TASK PROMPT: Copy the data exactly.

- Opening Delimiter -

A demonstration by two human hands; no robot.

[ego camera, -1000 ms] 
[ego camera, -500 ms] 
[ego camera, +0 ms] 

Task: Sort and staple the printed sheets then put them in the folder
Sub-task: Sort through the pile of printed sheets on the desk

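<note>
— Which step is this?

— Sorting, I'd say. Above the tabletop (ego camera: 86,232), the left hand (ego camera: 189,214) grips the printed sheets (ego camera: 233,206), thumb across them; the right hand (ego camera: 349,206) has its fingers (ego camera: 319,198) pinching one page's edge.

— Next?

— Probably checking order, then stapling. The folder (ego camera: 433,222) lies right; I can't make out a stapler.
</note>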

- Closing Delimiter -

RESULT FOR THIS EXERCISE:
A demonstration by two human hands; no robot.

[ego camera, -1000 ms] 
[ego camera, -500 ms] 
[ego camera, +0 ms] 

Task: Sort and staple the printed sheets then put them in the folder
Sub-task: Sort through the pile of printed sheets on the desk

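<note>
— Which step is this?

— Sorting, I'd say. Above the tabletop (ego camera: 86,232), the left hand (ego camera: 189,214) grips the printed sheets (ego camera: 233,206), thumb across them; the right hand (ego camera: 349,206) has its fingers (ego camera: 319,198) pinching one page's edge.

— Next?

— Probably checking order, then stapling. The folder (ego camera: 433,222) lies right; I can't make out a stapler.
</note>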

The exercise requires no additional content.